## WORK INSTRUCTIONS
Output the data verbatim, with nothing added or dropped.

⁂

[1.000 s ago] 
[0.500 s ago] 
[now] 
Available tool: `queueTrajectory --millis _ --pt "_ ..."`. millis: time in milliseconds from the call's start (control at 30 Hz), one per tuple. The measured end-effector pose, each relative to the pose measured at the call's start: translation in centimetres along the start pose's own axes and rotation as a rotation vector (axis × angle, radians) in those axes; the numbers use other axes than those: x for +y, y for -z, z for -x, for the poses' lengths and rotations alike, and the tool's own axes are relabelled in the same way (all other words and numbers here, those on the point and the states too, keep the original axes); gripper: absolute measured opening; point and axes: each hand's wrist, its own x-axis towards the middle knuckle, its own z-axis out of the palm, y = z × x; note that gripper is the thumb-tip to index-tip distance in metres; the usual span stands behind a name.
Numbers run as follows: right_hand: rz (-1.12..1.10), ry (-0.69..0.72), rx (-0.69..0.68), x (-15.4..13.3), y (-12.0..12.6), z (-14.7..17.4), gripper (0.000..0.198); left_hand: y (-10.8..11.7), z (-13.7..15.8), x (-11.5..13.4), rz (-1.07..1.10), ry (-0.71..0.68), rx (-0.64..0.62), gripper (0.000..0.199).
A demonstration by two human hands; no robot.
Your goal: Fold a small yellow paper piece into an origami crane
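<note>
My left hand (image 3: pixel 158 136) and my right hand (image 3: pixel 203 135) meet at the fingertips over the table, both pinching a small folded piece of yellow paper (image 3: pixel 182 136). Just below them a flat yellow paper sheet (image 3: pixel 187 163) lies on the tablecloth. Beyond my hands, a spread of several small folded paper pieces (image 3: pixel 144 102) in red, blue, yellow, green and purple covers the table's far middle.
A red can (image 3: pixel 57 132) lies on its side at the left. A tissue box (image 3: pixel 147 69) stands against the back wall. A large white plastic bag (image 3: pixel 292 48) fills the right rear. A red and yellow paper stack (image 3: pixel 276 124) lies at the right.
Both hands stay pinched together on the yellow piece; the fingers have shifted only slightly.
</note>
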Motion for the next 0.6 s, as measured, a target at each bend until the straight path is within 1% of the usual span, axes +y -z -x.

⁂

## SOLUTION BELOW
[1.000 s ago] 
[0.500 s ago] 
[now] 
Available tool: `queueTrajectory --millis _ --pt "_ ..."`. millis: time in milliseconds from the call's start (control at 30 Hz), one per tuple. The measured end-effector pose, each relative to the pose measured at the call's start: translation in centimetres along the start pose's own axes and rotation as a rotation vector (axis × angle, radians) in those axes; the numbers use other axes than those: x for +y, y for -z, z for -x, for the poses' lengths and rotations alike, and the tool's own axes are relabelled in the same way (all other words and numbers here, those on the point and the states too, keep the original axes); gripper: absolute measured opening; point and axes: each hand's wrist, its own x-axis towards the middle knuckle, its own z-axis out of the palm, y = z × x; note that gripper is the thumb-tip to index-tip distance in metres; the usual span stands behind a name.
Numbers run as follows: right_hand: rz (-1.12..1.10), ry (-0.69..0.72), rx (-0.69..0.68), x (-15.4..13.3), y (-12.0..12.6), z (-14.7..17.4), gripper (0.000..0.198); left_hand: y (-10.8..11.7), z (-13.7..15.8), x (-11.5..13.4), rz (-1.07..1.10), ry (-0.71..0.68), rx (-0.64..0.62), gripper (0.000..0.199).
A demonstration by two human hands; no robot.
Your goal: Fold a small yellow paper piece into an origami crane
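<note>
My left hand (image 3: pixel 158 136) and my right hand (image 3: pixel 203 135) meet at the fingertips over the table, both pinching a small folded piece of yellow paper (image 3: pixel 182 136). Just below them a flat yellow paper sheet (image 3: pixel 187 163) lies on the tablecloth. Beyond my hands, a spread of several small folded paper pieces (image 3: pixel 144 102) in red, blue, yellow, green and purple covers the table's far middle.
A red can (image 3: pixel 57 132) lies on its side at the left. A tissue box (image 3: pixel 147 69) stands against the back wall. A large white plastic bag (image 3: pixel 292 48) fills the right rear. A red and yellow paper stack (image 3: pixel 276 124) lies at the right.
Both hands stay pinched together on the yellow piece; the fingers have shifted only slightly.
</note>
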Motion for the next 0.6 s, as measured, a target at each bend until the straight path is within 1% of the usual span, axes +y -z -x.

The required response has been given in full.